■ **What this task involves**:
Print out the records below with nothing altered.

■ **Extracted records**:
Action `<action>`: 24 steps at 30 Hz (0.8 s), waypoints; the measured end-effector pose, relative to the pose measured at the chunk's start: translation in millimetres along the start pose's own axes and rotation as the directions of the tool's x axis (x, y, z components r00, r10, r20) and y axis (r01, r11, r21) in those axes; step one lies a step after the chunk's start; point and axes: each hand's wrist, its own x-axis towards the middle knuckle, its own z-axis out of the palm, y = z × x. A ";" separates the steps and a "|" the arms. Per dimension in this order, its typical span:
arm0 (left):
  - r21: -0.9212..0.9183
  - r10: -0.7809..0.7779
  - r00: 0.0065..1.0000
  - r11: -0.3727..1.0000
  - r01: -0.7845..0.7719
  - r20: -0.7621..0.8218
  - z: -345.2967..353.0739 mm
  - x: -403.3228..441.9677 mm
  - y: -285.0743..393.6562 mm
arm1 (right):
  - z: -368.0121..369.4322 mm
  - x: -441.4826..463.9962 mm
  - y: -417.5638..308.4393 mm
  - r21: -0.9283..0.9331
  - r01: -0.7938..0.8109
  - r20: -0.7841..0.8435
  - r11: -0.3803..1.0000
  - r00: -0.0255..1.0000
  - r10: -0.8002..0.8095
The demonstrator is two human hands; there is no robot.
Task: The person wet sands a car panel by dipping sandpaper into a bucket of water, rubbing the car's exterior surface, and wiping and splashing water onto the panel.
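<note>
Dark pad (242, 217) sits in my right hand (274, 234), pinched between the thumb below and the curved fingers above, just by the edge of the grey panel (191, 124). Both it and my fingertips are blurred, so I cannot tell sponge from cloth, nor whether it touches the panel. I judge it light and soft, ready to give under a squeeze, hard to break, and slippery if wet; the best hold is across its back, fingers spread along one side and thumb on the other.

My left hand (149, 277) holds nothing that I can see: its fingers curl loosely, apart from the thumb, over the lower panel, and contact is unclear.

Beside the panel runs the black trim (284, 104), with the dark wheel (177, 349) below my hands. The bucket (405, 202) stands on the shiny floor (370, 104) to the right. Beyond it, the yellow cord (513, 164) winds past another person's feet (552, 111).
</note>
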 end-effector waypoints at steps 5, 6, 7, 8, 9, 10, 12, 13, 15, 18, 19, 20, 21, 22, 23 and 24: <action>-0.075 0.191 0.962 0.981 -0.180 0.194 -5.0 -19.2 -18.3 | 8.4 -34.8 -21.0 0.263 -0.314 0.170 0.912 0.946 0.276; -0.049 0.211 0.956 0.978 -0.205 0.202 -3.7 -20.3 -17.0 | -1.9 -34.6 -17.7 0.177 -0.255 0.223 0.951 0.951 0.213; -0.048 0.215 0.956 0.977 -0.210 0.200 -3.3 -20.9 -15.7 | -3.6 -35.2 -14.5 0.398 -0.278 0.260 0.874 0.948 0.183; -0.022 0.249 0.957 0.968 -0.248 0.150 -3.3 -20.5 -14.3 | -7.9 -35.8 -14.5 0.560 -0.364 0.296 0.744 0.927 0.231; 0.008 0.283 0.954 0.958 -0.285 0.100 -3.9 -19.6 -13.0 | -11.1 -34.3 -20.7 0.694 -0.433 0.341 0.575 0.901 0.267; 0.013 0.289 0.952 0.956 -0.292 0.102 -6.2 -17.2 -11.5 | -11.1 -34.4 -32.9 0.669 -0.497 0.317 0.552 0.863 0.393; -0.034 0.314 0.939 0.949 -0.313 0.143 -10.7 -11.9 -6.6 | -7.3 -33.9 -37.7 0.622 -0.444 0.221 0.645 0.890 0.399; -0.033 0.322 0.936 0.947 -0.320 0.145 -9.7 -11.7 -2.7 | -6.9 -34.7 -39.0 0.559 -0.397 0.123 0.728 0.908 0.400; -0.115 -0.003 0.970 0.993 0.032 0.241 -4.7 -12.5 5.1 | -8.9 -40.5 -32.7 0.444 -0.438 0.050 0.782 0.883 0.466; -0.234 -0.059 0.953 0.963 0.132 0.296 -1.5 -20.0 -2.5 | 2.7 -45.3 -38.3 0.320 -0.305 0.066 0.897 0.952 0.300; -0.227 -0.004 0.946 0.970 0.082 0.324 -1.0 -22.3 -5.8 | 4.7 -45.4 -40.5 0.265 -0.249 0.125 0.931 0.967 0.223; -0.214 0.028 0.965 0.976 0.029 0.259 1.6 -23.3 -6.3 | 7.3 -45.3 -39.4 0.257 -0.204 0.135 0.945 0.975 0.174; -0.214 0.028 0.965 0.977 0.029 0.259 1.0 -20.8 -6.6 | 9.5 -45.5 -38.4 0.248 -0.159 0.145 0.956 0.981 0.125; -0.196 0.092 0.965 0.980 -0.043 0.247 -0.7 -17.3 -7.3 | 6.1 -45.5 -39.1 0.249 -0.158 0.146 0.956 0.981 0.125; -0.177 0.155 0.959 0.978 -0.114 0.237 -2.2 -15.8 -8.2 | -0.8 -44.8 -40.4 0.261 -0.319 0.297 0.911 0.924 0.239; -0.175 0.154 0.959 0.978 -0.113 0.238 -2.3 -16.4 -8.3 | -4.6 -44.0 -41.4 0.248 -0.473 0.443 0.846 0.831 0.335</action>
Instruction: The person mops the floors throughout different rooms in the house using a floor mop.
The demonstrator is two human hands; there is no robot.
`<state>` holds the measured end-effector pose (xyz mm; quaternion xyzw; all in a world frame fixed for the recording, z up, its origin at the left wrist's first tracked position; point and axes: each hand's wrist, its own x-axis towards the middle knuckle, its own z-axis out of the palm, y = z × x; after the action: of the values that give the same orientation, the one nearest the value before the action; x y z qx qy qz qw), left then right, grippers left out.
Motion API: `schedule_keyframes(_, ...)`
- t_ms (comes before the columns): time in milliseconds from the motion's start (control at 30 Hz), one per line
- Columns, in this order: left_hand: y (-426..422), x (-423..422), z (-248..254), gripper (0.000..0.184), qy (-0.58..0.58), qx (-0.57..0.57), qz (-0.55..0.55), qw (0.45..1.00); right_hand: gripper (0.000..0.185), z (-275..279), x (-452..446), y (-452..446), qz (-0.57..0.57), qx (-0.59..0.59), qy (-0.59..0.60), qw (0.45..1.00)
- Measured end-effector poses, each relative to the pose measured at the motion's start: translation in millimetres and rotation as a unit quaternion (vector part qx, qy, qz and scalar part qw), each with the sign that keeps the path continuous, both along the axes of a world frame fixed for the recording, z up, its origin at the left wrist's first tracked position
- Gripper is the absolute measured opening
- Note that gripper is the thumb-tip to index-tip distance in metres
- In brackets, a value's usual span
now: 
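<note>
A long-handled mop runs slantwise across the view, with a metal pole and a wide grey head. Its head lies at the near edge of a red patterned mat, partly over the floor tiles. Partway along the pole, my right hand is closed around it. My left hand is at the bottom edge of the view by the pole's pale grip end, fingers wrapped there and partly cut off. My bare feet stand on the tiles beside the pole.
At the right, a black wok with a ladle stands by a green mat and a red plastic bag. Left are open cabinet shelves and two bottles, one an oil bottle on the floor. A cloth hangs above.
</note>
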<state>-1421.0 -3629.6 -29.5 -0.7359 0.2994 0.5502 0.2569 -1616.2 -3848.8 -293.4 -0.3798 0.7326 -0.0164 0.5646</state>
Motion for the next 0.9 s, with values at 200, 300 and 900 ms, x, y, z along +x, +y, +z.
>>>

■ **Answer space**:
Action `<action>`: 24 steps at 30 Hz (0.8 s), waypoints; the measured end-effector pose, relative to the pose measured at the chunk's start: translation in millimetres along the start pose's own axes and rotation as the directions of the tool's x axis (x, y, z components r00, r10, r20) and y axis (r01, r11, r21) in those axes; step one lies a step after the chunk's start; point and axes: each hand's wrist, its own x-axis towards the middle knuckle, its own z-axis out of the palm, y = z × x. A ";" separates the steps and a "|" the arms. Per dimension in this order, its typical span:
arm0 (left):
  - r21: -0.9212..0.9183
  - r10: -0.7809..0.7779
  - r00: 0.0065..1.0000
  - r11: -0.3727..1.0000
  - r01: -0.7845..0.7719
  - r20: -0.7621..0.8218
  - z: -345.2967..353.0739 mm
  - x: -403.3228..441.9677 mm
  - y: -285.0743..393.6562 mm
arm1 (right):
  - z: -368.0121..369.4322 mm
  - x: -441.4826..463.9962 mm
  - y: -417.5638..308.4393 mm
  - r21: -0.9283..0.9331
  - r01: -0.7938..0.8109
  - r20: -0.7841..0.8435
  - r11: -0.3803..1.0000
  - r00: -0.0255..1.0000
  - r10: -0.8002..0.8095
The demonstrator is two human hands; there is no robot.
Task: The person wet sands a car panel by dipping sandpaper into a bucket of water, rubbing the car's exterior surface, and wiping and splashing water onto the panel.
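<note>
Dark pad (242, 217) sits in my right hand (274, 234), pinched between the thumb below and the curved fingers above, just by the edge of the grey panel (191, 124). Both it and my fingertips are blurred, so I cannot tell sponge from cloth, nor whether it touches the panel. I judge it light and soft, ready to give under a squeeze, hard to break, and slippery if wet; the best hold is across its back, fingers spread along one side and thumb on the other.

My left hand (149, 277) holds nothing that I can see: its fingers curl loosely, apart from the thumb, over the lower panel, and contact is unclear.

Beside the panel runs the black trim (284, 104), with the dark wheel (177, 349) below my hands. The bucket (405, 202) stands on the shiny floor (370, 104) to the right. Beyond it, the yellow cord (513, 164) winds past another person's feet (552, 111).
</note>
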 end-effector waypoints at steps 5, 6, 7, 8, 9, 10, 12, 13, 15, 18, 19, 20, 21, 22, 23 and 24: <action>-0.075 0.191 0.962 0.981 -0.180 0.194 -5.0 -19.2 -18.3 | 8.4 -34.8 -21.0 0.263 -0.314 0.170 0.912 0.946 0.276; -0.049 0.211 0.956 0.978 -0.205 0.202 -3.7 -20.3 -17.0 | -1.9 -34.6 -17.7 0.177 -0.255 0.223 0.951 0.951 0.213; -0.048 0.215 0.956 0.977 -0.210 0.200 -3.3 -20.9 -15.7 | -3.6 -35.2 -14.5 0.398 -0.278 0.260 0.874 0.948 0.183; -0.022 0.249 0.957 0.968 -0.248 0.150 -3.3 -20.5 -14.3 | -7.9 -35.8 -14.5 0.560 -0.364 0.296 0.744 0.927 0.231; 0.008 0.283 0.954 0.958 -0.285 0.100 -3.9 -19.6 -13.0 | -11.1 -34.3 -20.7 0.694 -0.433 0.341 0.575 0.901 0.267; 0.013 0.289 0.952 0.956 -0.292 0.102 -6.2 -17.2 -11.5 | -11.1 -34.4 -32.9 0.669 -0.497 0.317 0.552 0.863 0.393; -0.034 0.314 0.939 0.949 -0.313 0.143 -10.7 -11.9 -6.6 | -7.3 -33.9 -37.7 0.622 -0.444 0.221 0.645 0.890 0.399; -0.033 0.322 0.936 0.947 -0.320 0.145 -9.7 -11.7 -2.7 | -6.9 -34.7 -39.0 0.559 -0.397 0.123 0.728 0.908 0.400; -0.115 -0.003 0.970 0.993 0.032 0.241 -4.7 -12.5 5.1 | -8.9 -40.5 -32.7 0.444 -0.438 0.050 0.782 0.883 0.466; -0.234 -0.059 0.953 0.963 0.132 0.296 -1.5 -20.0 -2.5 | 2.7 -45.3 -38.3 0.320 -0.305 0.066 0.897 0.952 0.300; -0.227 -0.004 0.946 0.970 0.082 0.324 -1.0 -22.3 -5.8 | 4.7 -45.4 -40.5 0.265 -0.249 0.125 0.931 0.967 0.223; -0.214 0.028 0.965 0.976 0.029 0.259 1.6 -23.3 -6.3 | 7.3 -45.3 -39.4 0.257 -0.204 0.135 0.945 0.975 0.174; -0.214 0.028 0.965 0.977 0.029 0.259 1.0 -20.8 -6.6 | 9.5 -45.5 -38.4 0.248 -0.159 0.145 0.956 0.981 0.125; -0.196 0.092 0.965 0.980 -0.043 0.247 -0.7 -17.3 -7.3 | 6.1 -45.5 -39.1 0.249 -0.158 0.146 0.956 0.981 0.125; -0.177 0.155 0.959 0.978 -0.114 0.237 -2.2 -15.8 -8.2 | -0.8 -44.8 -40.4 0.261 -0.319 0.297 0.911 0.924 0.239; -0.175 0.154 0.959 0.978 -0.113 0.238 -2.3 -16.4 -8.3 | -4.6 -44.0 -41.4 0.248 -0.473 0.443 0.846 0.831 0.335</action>
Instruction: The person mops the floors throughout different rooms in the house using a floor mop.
The demonstrator is two human hands; there is no robot.
`<state>` holds the measured end-effector pose (xyz mm; quaternion xyzw; all in a world frame fixed for the recording, z up, its origin at the left wrist's first tracked position; point and axes: each hand's wrist, its own x-axis towards the middle knuckle, its own z-axis out of the palm, y = z × x; after the action: of the values that give the same orientation, the one nearest the value before the action; x y z qx qy qz qw), left then right, grippers left out.
Motion API: `schedule_keyframes(_, ...)`
- t_ms (comes before the columns): time in milliseconds from the motion's start (control at 30 Hz), one per line
- Columns, in this order: left_hand: y (-426..422), x (-423..422), z (-248..254), gripper (0.000..0.184), qy (-0.58..0.58), qx (-0.57..0.57), qz (-0.55..0.55), qw (0.45..1.00); right_hand: gripper (0.000..0.185), z (-275..279), x (-452..446), y (-452..446), qz (-0.57..0.57), qx (-0.59..0.59), qy (-0.59..0.60), qw (0.45..1.00)
- Measured end-effector poses, each relative to the pose measured at the motion's start: translation in millimetres and rotation as a unit quaternion (vector part qx, qy, qz and scalar part qw), each with the sign that keeps the path continuous, both along the axes of a world frame fixed for the recording, z up, its origin at the left wrist's first tracked position
- Gripper is the absolute measured opening
- Note that gripper is the thumb-tip to index-tip distance in metres
- In brackets, a value's usual span
now: 
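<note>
A long-handled mop runs slantwise across the view, with a metal pole and a wide grey head. Its head lies at the near edge of a red patterned mat, partly over the floor tiles. Partway along the pole, my right hand is closed around it. My left hand is at the bottom edge of the view by the pole's pale grip end, fingers wrapped there and partly cut off. My bare feet stand on the tiles beside the pole.
At the right, a black wok with a ladle stands by a green mat and a red plastic bag. Left are open cabinet shelves and two bottles, one an oil bottle on the floor. A cloth hangs above.
</note>
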<state>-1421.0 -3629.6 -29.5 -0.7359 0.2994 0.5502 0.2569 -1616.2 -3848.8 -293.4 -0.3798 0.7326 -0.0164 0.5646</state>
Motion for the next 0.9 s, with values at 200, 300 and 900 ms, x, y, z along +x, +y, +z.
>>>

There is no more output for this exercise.